1. Living in a country where I don’t have to worry about going bankrupt when my child gets sick
2. The amazing nurses and doctors in the pediatric ward
3. All you can eat Popsicles in pediatric ward
4. The fact that they leant us a portable DVD player for Clem to watch Dora videos when she was feeling better
5. My husband who has admirably sturdy nerves when dealing with crisis situations
6. My sister who drove me out to the ER (fast) so that I could sit in the back with Clem
7. My parents who looked after Charlotte and Camille
8. My brother-in-law who made me his homemade Dhal to come home to
9. BBC’s Pride & Prejudice (with Colin Firth, of course) – which, when combined with aforementioned Dhal, made me feel almost human again
10. The fact that Clem has finally turned a corner and is on the mend

In the balance I guess I should be saying “merci” as well as “ouf”.

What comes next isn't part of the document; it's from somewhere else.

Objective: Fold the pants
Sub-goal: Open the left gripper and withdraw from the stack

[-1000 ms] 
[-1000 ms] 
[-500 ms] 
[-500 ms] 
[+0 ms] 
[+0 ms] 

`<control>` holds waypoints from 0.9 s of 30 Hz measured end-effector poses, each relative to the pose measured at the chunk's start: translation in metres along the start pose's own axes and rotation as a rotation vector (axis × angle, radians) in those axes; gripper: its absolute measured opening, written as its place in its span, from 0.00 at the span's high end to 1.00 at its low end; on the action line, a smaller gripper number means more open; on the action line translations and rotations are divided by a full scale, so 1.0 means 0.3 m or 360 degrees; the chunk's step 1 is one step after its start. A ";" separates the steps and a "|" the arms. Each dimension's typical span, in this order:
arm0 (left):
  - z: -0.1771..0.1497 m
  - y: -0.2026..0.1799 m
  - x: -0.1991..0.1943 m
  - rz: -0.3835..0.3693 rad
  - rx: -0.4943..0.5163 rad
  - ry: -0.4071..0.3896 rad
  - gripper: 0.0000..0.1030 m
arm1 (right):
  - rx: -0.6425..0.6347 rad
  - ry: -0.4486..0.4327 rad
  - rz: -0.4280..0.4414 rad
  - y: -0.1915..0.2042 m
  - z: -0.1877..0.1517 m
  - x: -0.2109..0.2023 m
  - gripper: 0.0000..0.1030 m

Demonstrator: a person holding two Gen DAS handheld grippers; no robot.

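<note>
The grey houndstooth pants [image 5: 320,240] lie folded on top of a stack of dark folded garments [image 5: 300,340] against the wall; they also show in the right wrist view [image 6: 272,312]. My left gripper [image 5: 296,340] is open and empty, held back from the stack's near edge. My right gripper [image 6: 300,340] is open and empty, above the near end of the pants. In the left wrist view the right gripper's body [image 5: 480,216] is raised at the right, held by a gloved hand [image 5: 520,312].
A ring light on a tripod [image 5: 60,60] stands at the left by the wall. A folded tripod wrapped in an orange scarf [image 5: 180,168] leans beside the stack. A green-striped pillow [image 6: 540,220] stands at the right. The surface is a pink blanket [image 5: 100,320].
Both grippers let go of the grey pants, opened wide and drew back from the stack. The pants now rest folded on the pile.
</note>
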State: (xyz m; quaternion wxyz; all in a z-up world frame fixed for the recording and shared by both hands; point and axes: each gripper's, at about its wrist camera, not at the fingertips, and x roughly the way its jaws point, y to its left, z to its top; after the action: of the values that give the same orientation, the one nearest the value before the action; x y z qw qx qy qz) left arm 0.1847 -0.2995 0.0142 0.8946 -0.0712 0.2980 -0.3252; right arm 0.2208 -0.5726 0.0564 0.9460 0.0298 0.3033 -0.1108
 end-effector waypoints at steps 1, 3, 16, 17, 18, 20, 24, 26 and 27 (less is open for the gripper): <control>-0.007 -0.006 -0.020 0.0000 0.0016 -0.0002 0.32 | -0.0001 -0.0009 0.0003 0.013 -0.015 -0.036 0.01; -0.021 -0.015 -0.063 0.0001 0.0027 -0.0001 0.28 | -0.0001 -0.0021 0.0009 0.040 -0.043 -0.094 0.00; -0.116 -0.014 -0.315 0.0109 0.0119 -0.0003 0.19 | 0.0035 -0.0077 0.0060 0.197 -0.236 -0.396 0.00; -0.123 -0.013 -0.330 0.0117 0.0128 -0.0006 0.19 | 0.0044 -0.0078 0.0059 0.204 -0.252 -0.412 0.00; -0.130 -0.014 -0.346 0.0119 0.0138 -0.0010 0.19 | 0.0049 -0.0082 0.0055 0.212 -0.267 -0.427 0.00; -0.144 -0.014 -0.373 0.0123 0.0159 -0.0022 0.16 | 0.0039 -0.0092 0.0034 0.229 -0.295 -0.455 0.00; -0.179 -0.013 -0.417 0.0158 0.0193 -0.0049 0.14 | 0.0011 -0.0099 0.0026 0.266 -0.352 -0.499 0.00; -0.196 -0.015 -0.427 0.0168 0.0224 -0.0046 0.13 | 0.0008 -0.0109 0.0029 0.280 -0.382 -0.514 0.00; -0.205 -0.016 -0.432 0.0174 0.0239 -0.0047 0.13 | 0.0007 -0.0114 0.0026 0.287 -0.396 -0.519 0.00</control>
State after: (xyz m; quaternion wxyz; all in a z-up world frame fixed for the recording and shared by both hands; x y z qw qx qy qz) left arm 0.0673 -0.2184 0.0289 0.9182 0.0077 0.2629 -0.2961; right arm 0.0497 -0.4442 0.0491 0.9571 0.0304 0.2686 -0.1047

Picking Up His Baby (LaCanche)

For all of you who also dream of one day owning a Lacanche or similarly gorgeous range (called “pianos” by the French – the first time a neighbour told me all her new kitchen needed was a “piano” I thought she meant a Steinway, which I thought was rather odd for a tiny 17th century kitchen) you will enjoy this article about one man traveling to the Cote D’Or to pick up his baby.

By the way, this is the hand pigmented cement tile I am envisioning in my dream kitchen with my delft blue Lacanche.

Or this;

Can you just picture either of these with white cabinets, an apron style sink, and reclaimed wide plank fir floors?   Oh yeah, and this final little detail…

LaCanche Mon Amour

So this week I had to immerse myself in the murky world of appliance shopping for our new house. This has necessiated getting my head around objectionable terms like “duel fuel”, “speed oven”, and “turbo filter.”

If only I could win the lottery, life (and appliance shopping) would be so much simpler.  I would be buying this Burgundian-made gas range from my very own Cote D’Or with absolutely no regrets.  And I’m asking you, why don’t they make gas ranges in this lovely delft blue colour for under $10,000???

To drool some more, just visit LaCanche’s lovely North American website .  


Bienvenue Les Amis

Here is the future bedroom for all our French friends and family to stay in when they come and visit. Okay, okay, maybe not quite enticing enough to book your tickets yet, but just wait – in a few months there will be a floor! And drywall!  And windows!  And maybe even a ceiling!

We may go nuts and put a bed in here too.


This summer while we were in France one of our projects was to repaint our shutters at La Maison des Deux Clochers.

When we repainted them the first time after buying the house in 1998 the mode in Burgundian villages was to stain shutters a hideous dark brown colour.

I stomped in like the oblivious foreigner that I was and repainted ours what I thought was a stunning shade of periwinkle. 

The villagers were shocked and horrified.  Franck’s grandmother Meme consoled me by saying that dans le temps shutters in Burgundy were painted every colour of the rainbow. 

Anyway, in the past ten years the villagers have gotten used to my periwinkle shutters – dare I say from the amount of people painting their shutters a similar shade of periwinkle that they have even grown to like them? 

So when we repainted our shutters this summer I upped the ante and went with an even more daring shade of lavender.

Scandale!  We have managed to make waves all over again.  

But I know that Meme up there on the Mont Saint Victor approves and I’d bet that a few years from now lavender shutters will start popping up around Magny-les-Villers and Villers-la-Faye like crocuses.